There's other options, like banning U.S. crude exports. That would be a huge disruption to the industry, and it might not actually help gasoline prices at all. There's also - you could pick a fight with OPEC. Some lawmakers want to sue OPEC members for collusion. That could backfire. It could actually make markets more volatile.

You know, Kevin Book, the managing director of ClearView Energy - he says this is a challenge for every president. They always want to push gas prices down, but that's basically their list of options.

KEVIN BOOK: And the problem is you want at least one of those options on the list to be good, and none of them are good. There's only less bad.

DOMONOSKE: He says the least bad option is probably drawing on the reserve, even if it doesn't do very much.

KURTZLEBEN: OK, but let's zoom out here, because this conversation is happening in the wake of a huge U.N. summit on climate change. Doesn't Joe Biden want Americans to use less oil, not more, anyway?

DOMONOSKE: Yeah, this is a huge tension in global energy markets right now. Long term, leaders are calling for production to go down for the sake of the climate. But right now, everyone wants more oil.
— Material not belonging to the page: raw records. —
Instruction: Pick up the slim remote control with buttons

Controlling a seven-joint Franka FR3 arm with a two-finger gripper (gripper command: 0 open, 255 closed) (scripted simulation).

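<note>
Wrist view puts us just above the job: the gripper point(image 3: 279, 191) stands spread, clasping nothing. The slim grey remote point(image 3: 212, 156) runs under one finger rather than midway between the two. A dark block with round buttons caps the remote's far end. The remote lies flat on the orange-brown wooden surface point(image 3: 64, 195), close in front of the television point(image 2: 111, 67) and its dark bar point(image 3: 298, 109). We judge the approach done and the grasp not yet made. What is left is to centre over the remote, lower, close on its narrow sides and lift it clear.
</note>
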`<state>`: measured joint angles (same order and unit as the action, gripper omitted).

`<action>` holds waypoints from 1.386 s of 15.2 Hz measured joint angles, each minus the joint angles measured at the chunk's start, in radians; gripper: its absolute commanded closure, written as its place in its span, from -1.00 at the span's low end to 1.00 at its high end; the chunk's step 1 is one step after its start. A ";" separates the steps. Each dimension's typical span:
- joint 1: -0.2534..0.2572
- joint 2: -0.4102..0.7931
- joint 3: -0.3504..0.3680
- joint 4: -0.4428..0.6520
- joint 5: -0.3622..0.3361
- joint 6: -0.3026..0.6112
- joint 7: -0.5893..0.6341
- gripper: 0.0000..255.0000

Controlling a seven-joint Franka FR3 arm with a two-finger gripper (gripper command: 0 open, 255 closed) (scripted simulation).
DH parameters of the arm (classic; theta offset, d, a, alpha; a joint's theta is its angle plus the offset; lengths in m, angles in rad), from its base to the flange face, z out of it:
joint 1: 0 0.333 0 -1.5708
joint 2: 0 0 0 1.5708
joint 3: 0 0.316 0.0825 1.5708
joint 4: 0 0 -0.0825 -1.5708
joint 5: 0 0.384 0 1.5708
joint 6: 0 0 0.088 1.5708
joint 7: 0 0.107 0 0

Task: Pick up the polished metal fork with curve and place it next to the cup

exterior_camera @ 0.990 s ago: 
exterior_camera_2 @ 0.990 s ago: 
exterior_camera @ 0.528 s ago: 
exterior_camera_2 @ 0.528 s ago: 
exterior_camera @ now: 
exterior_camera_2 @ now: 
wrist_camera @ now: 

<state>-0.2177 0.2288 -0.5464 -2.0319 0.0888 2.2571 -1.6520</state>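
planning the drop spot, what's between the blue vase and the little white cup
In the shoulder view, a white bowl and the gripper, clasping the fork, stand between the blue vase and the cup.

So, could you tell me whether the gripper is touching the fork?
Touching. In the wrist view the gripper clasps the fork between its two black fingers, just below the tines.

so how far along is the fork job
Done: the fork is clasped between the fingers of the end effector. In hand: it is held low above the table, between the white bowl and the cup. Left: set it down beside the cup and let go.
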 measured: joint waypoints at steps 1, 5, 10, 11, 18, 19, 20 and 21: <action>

You know, from an economic point of view, high oil prices actually encourage people to cut their oil consumption, right? Maybe you're more likely to buy an electric vehicle. But politically, it's an absolute nightmare. So countries are trying to balance this - wanting less oil long term, but more in the short term. And for now, it does look like oil production is still going up, which means prices should go down. A U.S. agency just predicted that prices will be easing sometime next year.

KURTZLEBEN: All right. NPR's Camila Domonoske. Camila, thank you so much.